- [Task description] How many separate lines in this material contain the string "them"? Respond with the number alone.

- [Dataset excerpt]
____
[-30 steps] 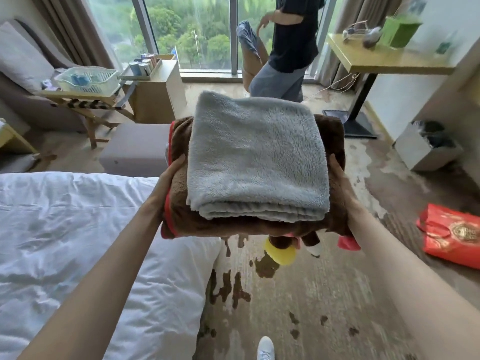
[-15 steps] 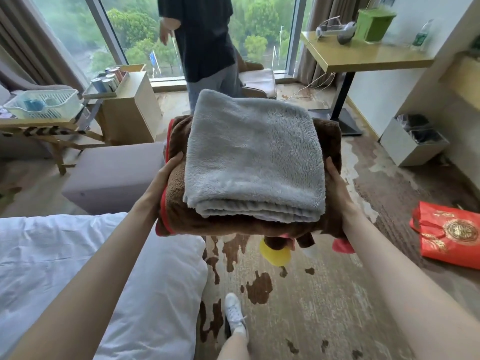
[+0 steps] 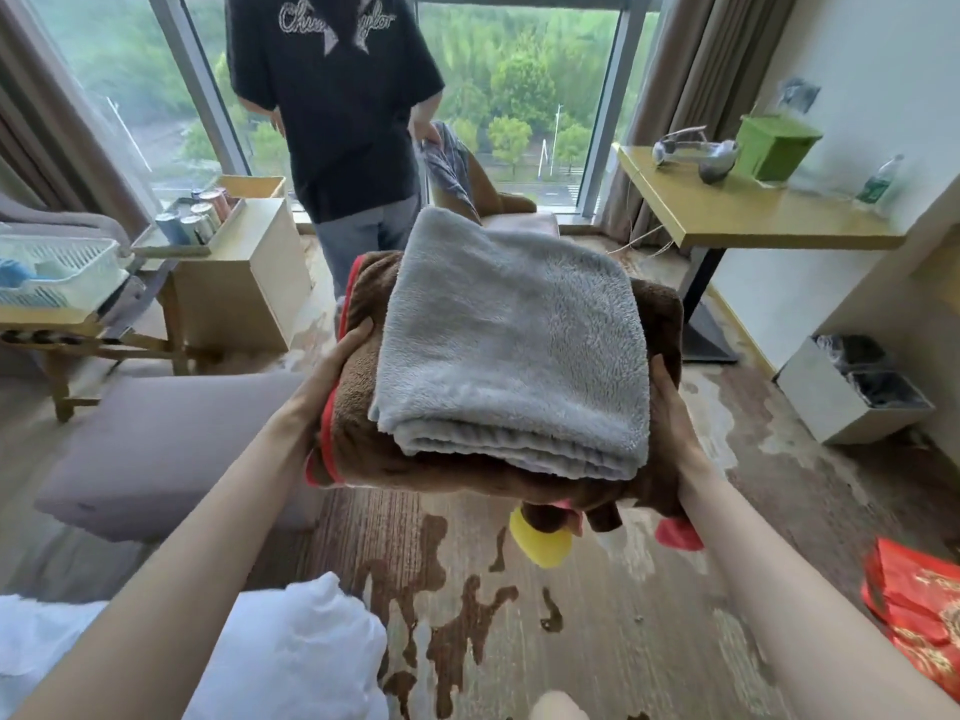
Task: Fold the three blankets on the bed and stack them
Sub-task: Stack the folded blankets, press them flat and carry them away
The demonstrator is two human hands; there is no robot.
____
- [Written answer] 2